Brazilian preacher (1830–1897)

Antônio Conselheiro, in English "Anthony the Counselor", real name Antônio Vicente Mendes Maciel (13 March 1830 – 22 September 1897), was a Brazilian religious leader, preacher and founder of the village of Canudos, the scene of the War of Canudos (1896–1897), a civil rebellion against the central government which was brutally stamped out with the loss of more than 25,000 lives.

==Biography==

===Early life===

Born in Quixeramobim, Antônio Maciel was the son of Maria Joaquina de Jesus and Vicente Mendes Maciel, who headed a moderately successful business in the sertão ("backlands"), the semi-arid zone of the Brazilian Northeast.
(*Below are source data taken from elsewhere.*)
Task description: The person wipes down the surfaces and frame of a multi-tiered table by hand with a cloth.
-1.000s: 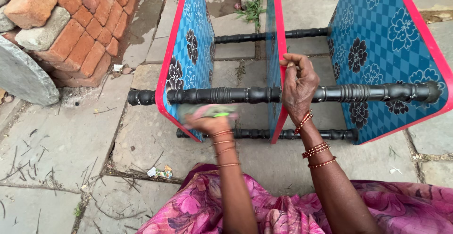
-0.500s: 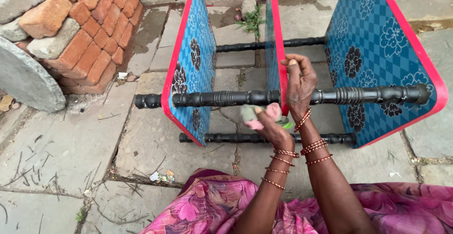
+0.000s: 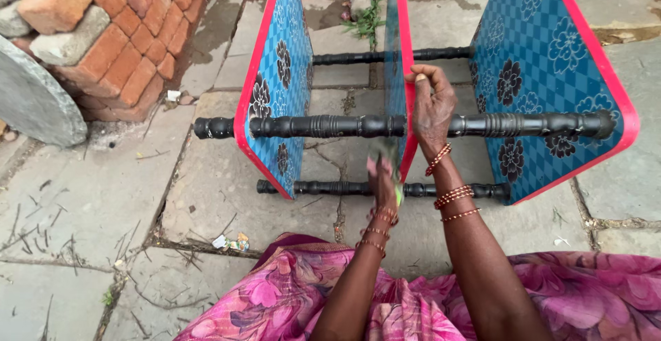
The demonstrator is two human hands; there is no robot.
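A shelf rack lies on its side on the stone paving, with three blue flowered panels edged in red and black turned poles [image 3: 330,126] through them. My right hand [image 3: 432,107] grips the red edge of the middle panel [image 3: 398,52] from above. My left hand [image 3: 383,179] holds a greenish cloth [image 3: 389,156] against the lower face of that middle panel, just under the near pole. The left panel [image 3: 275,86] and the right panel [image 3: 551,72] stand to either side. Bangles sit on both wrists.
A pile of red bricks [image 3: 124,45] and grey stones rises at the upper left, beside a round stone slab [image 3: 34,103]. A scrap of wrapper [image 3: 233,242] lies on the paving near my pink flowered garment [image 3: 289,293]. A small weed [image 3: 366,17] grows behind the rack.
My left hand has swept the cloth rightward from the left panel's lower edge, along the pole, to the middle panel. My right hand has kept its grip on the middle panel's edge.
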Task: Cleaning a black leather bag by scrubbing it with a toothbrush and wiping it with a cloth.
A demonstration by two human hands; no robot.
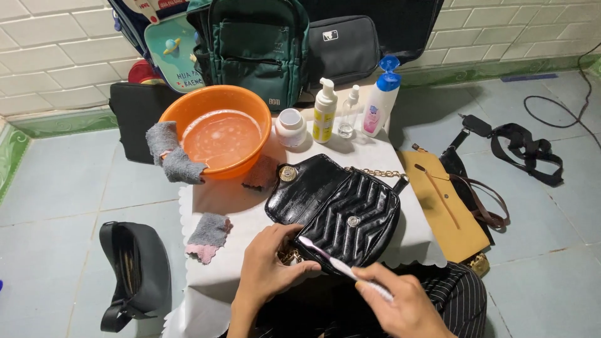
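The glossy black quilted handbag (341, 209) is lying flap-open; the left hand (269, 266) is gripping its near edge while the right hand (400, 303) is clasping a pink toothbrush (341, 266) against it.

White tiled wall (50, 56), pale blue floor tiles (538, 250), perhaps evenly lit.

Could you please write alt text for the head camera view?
A person's right hand holds a toothbrush against a black quilted handbag steadied by the left hand on a white-covered table, beside an orange basin of soapy water.
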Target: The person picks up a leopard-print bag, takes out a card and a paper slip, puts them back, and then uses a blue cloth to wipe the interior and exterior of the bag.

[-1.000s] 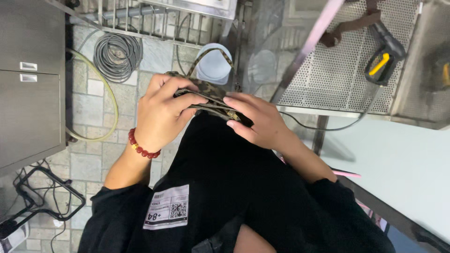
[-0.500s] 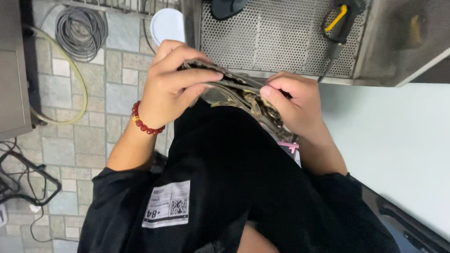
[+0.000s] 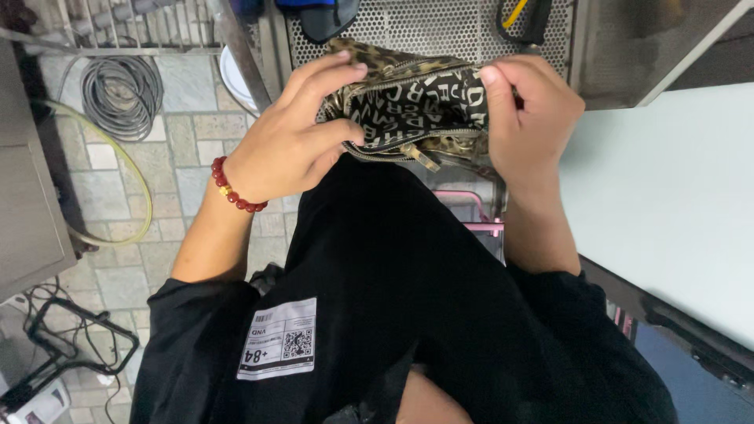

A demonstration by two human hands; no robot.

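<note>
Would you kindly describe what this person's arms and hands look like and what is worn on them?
Both hands are bare, without gloves. The left hand has a bracelet of round red beads, one gold, at the wrist. The right hand wears nothing. Black sleeves are pushed up past the elbows, leaving the forearms bare.

Workshop: perforated steel bench (image 3: 440,31), coiled cable (image 3: 122,96).

A grey coiled cable (image 3: 122,96) lies on the tiled floor (image 3: 118,228) at upper left, with a yellowish hose (image 3: 133,169) curving below it. A perforated metal shelf (image 3: 440,27) spans the top centre, and a pale tabletop (image 3: 667,204) fills the right side. Tangled black wires (image 3: 55,345) sit at lower left.
</note>
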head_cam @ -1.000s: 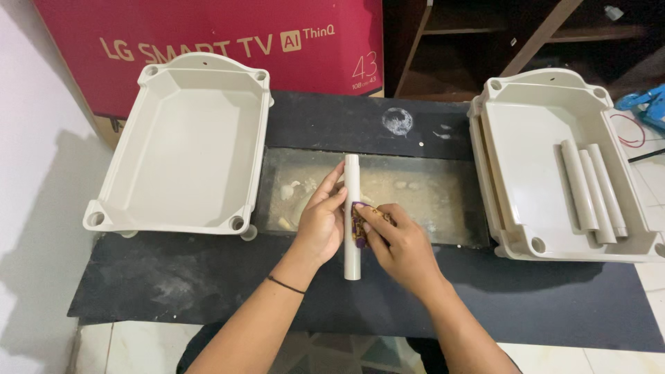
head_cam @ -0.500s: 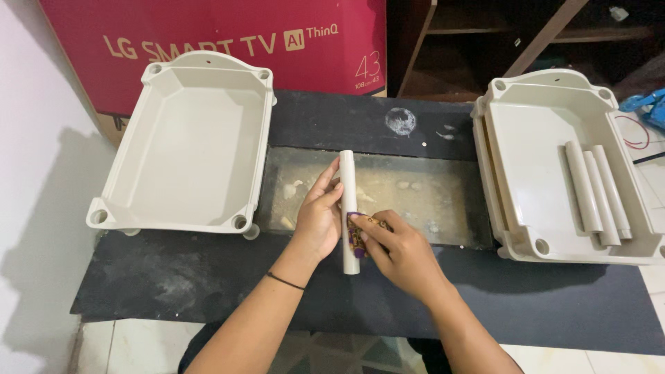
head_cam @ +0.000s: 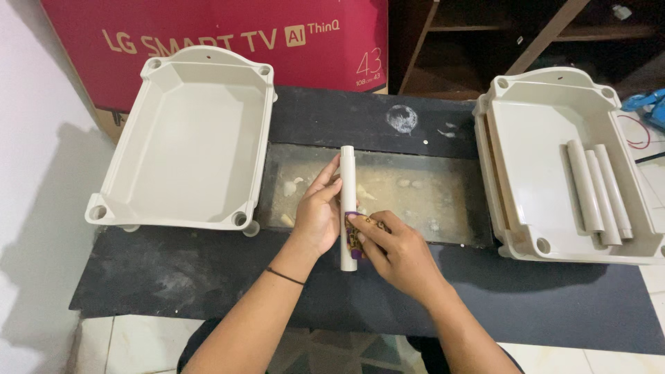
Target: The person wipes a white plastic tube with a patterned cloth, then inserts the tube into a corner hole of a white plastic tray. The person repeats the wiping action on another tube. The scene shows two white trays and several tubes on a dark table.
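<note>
I see an empty beige tray point(head_cam: 187, 131) left of my hands, another tray point(head_cam: 554, 159) holding three tubes point(head_cam: 597, 190) right, a red box point(head_cam: 228, 34) beyond.

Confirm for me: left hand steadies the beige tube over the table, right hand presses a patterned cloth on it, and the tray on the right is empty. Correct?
Not quite. In the head view the right tray holds three beige tubes; the empty tray is on the left. The left hand, tube, right hand and cloth are as you say.

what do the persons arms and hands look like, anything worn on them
Both forearms are bare, with no sleeves or gloves in view. The left hand has a thin black band around its wrist. The right hand wears nothing visible: no ring, watch or bracelet.
</note>
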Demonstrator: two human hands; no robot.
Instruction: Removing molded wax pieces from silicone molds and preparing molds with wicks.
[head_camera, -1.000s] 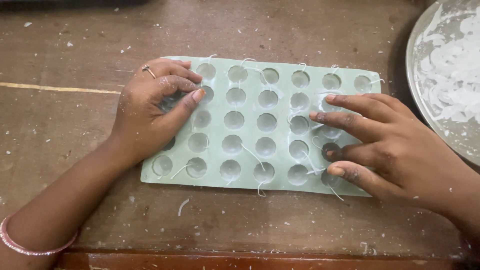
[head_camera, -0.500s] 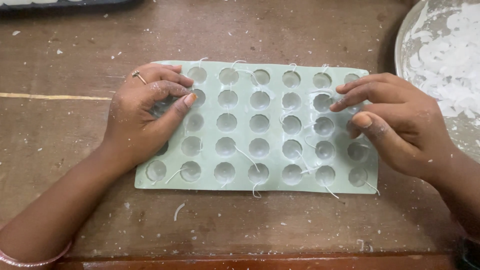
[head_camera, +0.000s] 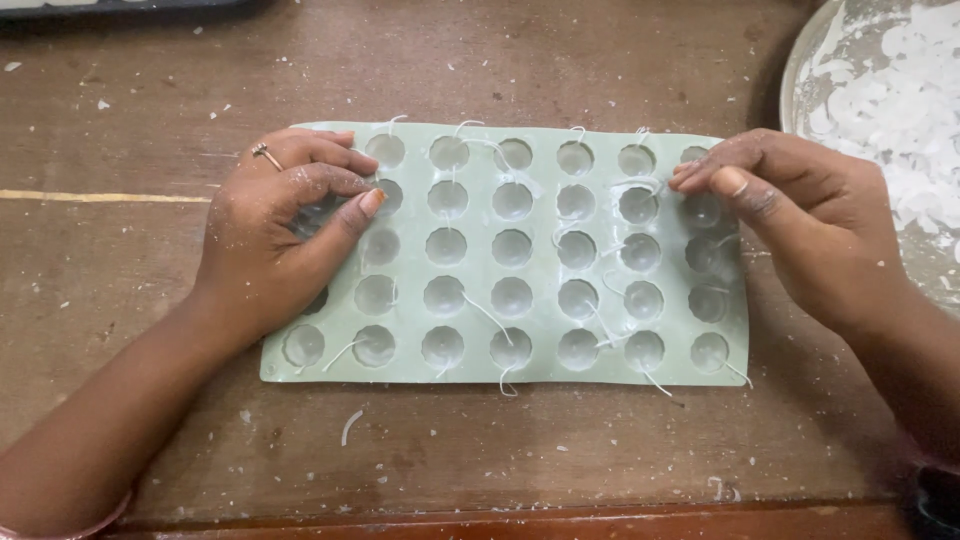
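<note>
A pale green mould tray (head_camera: 470, 374) with rows of round cavities lies flat on the wooden table. Thin white wicks (head_camera: 490, 317) trail from several cavities. My left hand (head_camera: 268, 240) rests on the tray's left end, fingers curled, thumb tip pressed beside a cavity in the second column; a ring is on one finger. My right hand (head_camera: 812, 225) is over the tray's upper right corner, with thumb and fingertips pinched together on a white wick (head_camera: 640, 184) near the top rows. It hides the cavities at that corner.
A round metal bowl (head_camera: 800, 60) holding white wax flakes stands at the right, close to my right hand. White wax crumbs and a curled shaving (head_camera: 348, 427) litter the wooden table (head_camera: 500, 450). The table's front edge runs along the bottom. A dark object's edge (head_camera: 120, 5) shows top left.
My right hand has moved from lying spread flat over the tray's lower right up to its top right, its fingers closing into a pinch. My left hand has stayed in place.
</note>
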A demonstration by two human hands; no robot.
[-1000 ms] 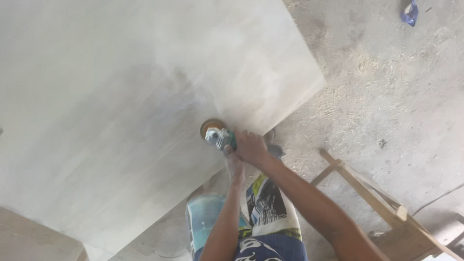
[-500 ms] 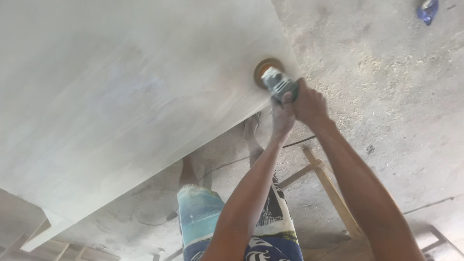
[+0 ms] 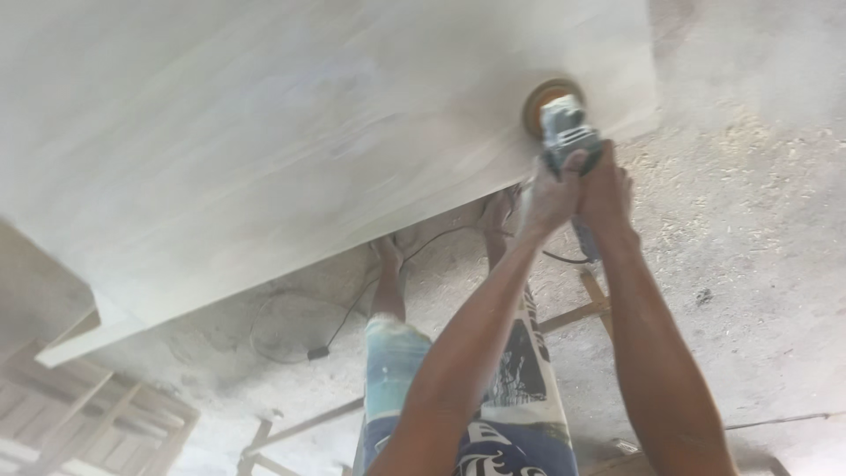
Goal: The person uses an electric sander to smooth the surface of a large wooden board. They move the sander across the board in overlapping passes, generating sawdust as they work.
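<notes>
A large pale wooden panel (image 3: 264, 132) fills the upper left of the view. A handheld power sander (image 3: 564, 128) with a round orange-brown disc rests on the panel close to its right edge. My left hand (image 3: 551, 194) and my right hand (image 3: 608, 189) are both wrapped around the sander's body, side by side, arms stretched forward. Fine dust hazes the panel's surface.
A black power cord (image 3: 352, 308) loops over the dusty concrete floor (image 3: 749, 220) under the panel. A wooden frame (image 3: 586, 308) stands by my legs, and more timber framing (image 3: 97, 405) lies at the lower left. Sawdust is scattered across the floor.
Both hands have pushed the sander away from me and to the right along the panel's near edge, up to its right corner. My arms are now extended.
</notes>
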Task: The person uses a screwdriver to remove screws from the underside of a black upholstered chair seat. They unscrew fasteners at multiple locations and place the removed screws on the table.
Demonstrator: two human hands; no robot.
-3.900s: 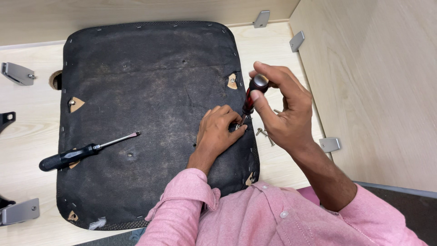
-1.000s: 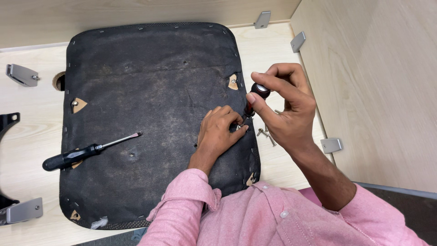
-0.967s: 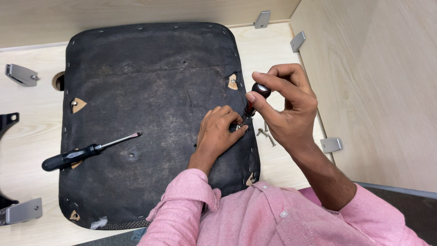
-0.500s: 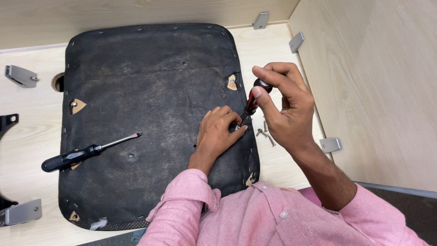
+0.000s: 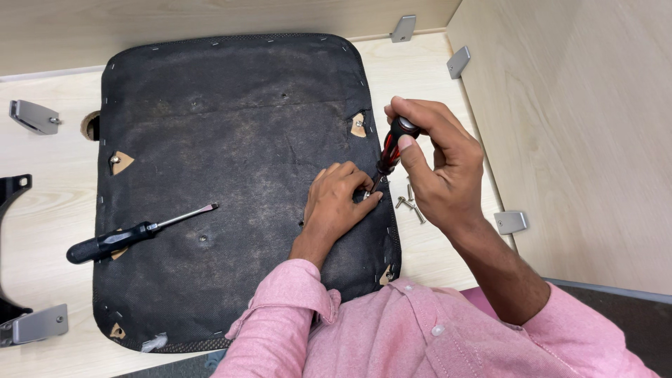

His infancy was marked by a bloody feud with the powerful family of the Araújos, causing many deaths in both families, following the tragic cycle of vengeance and honour which were so common in these regions. After the death of his mother in 1834, his father married again, and Antônio and his two sisters suffered with the father's alcoholism and maltreatment by their stepmother. Antônio went to study with his grandfather, Manoel Antônio Ferreira Nobre, who was a teacher in Quixeramobim. He developed well as a serious, quiet and hard-working pupil, studying Latin, French, Portuguese, mathematics, geography and history. In 1855 his father died and he assumed the family's business, striving to get his sisters married. In 1857, Antônio himself married Brasilina Laurentina de Lima and began working as a salesman, teacher and lay counselor (poorman's lawyer). Already with two children, he was cheated on by his wife in 1861, and disillusioned and depressed, he separated from them and retired to a farm, working as a rural teacher, and devoting himself more and more to Christian mysticism. Moving again to Santa Quitéria, Ceará, he had a third child, a son named Joaquim Aprígio, after a brief affair with a local artist named Joana Imaginária. He was restless, however, and started to wander around the country, from 1865 to 1869, and then from 1871 and afterwards.

===The Counsellor===

He was tall and thin, with long black hair and beard, always dressed in a rough blue tunic, a straw hat and leather sandals, carrying a necklace with a wooden cross, Antônio Maciel cut an impressive figure, reminding people of Jesus Christ. Gradually he became a pilgrim, an itinerant benefactor and counsellor of the poor, as well a pious preacher and religious leader. He was called alternatively by the simple people of the region as Antônio Conselheiro, Santo Antônio dos Mares, Santo Antônio Aparecido or Bom Jesus Conselheiro, and began to attract not only admirers, but fanatical followers, who started travelling with him.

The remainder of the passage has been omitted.